5.) To heal. There’s no doubt that one of the most important reasons I have for journaling is the healing it brings.  After any loss, rejection, disappointment, or overall negative experience I have had in my life, journaling has helped restore my faith, seek meaning, and appreciate the good still visible and present in my life. Journaling is like an inanimate therapist – you can get what is bothering, or quite possibly killing you, out and into a sacred, confidential space. While I have found some of the toughest moments of my life challenging to write about, doing so has been a catalyst for my own healing. Journaling breaks down the barriers of denial and helps lead you to acceptance in a quicker, gentler way.

6.) To stay grateful. I incorporated journaling into an experience called the Spiritual Exercises – a journey I went through my first year of graduate school. Rooted in the Jesuit credo, the Spiritual Exercises, and the daily examen accentuate the element of gratitude. As I journaled through the process, I was reminded on a daily basis of my own thankfulness. But you don’t need to go through a formal process like the Spiritual Exercises to understand this reason to journal. Looking back on all you record, you do find the meaning in the messes and the special moments alike. When going through some of my old journals, I’ve realized that I have captured moments that have helped me in times of loss, and also remind me of people and moments I can take for granted. Journaling keeps us close to the people and experiences that matter most because it constantly keeps us close to the memories that bond us to them.

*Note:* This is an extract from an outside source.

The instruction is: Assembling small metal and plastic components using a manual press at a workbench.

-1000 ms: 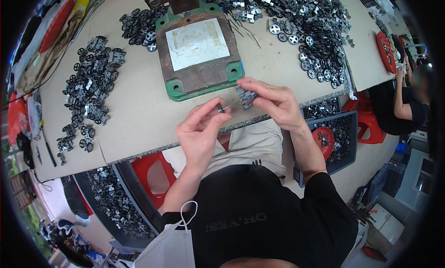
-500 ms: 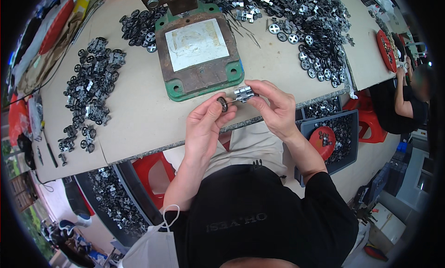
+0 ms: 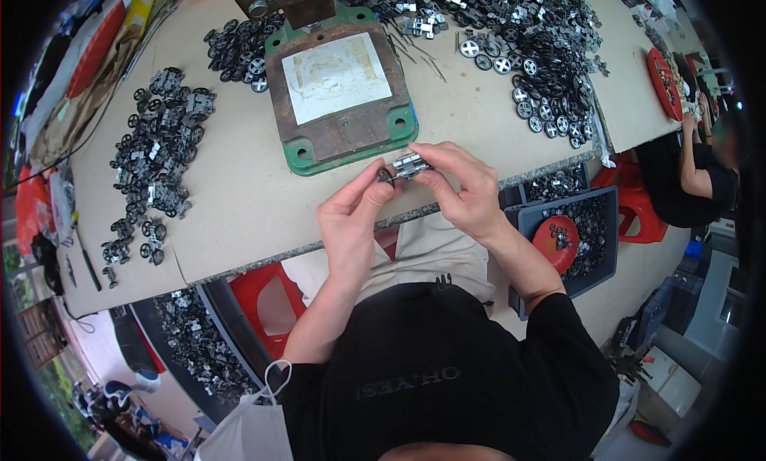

7.)  To follow-through. I find journaling to be particularly powerful for my own follow-through.  Whether it was chasing a dream, working on a particular passion, or even ending a toxic experience, when it came to recording these in a journal, I was holding myself accountable. Hearing myself repeat when I knew I needed to leave a situation, helped me actually follow-through and leave.  When it came to chasing my dreams, my journals act as my checklist for getting things done. Journaling helps us hold ourselves accountable because it is the vessel of true honesty and vulnerability. When we are writing in our own journal we are doing so for ourselves. It helps us be honest with ourselves. Where do we truly want to be? What do we deeply desire to do with our lives? Those questions help us actually follow through and act on the things. I found myself writing about things so often that I finally got sick of writing about it and decided to do something about it. Journaling pushes us to follow through on the actions we know we need to take.

8.) To be your best self. All in all, I think journaling helps us become the best versions of ourselves. Combine all the reasons above and they all form the justification for this reason. When adversity strikes, journaling can help us process. When we examine our journaling process it helps us understand ourselves better, and grow to become better people. When we have goals we want to meet or aspirations we want to achieve, journaling holds us accountable to reach those milestones. It helps keep gratitude at the center of our lives while helping lead us to acceptance when it could be much easier to retreat into the trenches of denial. Maybe most importantly, journaling allows us to write our own stories and to remember the good and the bad. From that, we truly have a blueprint on building and creating our best selves – and isn’t that the purpose of this great thing called “life”?

 

The best part is in order to journal, you don’t need to have any prior experience. There are no pre-requisites. Just pick up a pen and find your own groove. Journaling is entirely the experience you want it to be. You can pick up the pen and jot whatever comes to mind and the best part is, when you just let the writing come from within, you are already writing the best story possible – your own, raw, vulnerable, unedited version. So get yourself a journal, bask in these many benefits and live an even better life for yourself.